Instructions to follow:
Copy the data that follows, character for character, minus the pictures.

Recorded data:
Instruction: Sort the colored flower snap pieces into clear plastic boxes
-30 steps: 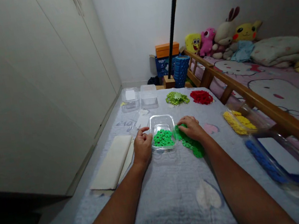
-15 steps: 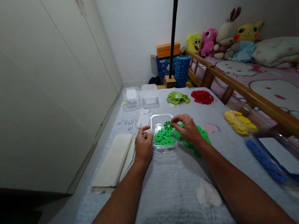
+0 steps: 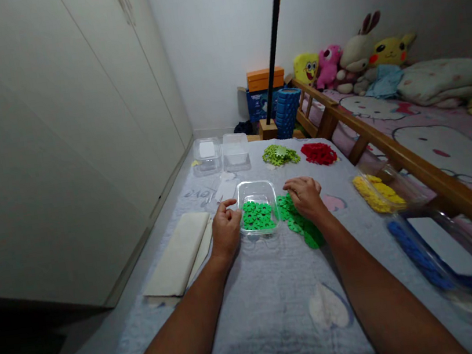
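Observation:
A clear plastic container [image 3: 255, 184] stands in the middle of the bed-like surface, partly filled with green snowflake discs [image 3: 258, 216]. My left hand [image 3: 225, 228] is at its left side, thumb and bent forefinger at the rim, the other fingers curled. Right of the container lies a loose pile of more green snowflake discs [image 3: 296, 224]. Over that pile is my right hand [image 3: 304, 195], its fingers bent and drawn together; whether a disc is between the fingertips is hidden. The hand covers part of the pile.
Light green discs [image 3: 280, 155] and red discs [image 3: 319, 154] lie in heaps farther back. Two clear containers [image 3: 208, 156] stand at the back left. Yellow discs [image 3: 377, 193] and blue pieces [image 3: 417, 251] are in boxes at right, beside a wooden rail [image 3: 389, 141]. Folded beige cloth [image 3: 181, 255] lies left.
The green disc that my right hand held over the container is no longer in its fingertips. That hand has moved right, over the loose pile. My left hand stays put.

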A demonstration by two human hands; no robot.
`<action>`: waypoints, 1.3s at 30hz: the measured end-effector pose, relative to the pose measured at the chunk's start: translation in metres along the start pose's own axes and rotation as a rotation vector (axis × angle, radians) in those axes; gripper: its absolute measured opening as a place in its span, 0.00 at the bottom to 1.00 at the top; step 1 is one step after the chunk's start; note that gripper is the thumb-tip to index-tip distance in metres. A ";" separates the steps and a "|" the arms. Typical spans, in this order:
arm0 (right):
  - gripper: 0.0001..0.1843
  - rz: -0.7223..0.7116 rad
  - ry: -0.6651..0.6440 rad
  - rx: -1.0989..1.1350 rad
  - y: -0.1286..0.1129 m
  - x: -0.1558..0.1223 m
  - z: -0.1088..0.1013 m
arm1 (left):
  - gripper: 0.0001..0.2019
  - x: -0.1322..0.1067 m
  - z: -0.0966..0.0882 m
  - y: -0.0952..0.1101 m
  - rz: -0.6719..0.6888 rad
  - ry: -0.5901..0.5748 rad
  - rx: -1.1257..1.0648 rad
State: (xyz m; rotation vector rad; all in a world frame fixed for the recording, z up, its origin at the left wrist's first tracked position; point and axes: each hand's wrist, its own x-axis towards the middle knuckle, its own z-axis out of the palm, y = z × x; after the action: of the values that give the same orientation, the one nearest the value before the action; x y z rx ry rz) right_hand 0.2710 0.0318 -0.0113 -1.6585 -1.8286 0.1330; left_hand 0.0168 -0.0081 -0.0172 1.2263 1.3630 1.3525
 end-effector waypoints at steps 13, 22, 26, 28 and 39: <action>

Expected output:
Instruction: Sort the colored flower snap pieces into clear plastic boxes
-30 steps: 
-15 steps: 
+0 steps: 
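Observation:
A clear plastic container [image 3: 255, 184] stands in the middle of the bed-like surface, partly filled with green snowflake discs [image 3: 258, 216]. My left hand [image 3: 225, 228] is at its left side, thumb and bent forefinger at the rim, the other fingers curled. Right of the container lies a loose pile of more green snowflake discs [image 3: 296, 224]. Over that pile is my right hand [image 3: 304, 195], its fingers bent and drawn together; whether a disc is between the fingertips is hidden. The hand covers part of the pile.
Light green discs [image 3: 280, 155] and red discs [image 3: 319, 154] lie in heaps farther back. Two clear containers [image 3: 208, 156] stand at the back left. Yellow discs [image 3: 377, 193] and blue pieces [image 3: 417, 251] are in boxes at right, beside a wooden rail [image 3: 389, 141]. Folded beige cloth [image 3: 181, 255] lies left.
The green disc that my right hand held over the container is no longer in its fingertips. That hand has moved right, over the loose pile. My left hand stays put.
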
A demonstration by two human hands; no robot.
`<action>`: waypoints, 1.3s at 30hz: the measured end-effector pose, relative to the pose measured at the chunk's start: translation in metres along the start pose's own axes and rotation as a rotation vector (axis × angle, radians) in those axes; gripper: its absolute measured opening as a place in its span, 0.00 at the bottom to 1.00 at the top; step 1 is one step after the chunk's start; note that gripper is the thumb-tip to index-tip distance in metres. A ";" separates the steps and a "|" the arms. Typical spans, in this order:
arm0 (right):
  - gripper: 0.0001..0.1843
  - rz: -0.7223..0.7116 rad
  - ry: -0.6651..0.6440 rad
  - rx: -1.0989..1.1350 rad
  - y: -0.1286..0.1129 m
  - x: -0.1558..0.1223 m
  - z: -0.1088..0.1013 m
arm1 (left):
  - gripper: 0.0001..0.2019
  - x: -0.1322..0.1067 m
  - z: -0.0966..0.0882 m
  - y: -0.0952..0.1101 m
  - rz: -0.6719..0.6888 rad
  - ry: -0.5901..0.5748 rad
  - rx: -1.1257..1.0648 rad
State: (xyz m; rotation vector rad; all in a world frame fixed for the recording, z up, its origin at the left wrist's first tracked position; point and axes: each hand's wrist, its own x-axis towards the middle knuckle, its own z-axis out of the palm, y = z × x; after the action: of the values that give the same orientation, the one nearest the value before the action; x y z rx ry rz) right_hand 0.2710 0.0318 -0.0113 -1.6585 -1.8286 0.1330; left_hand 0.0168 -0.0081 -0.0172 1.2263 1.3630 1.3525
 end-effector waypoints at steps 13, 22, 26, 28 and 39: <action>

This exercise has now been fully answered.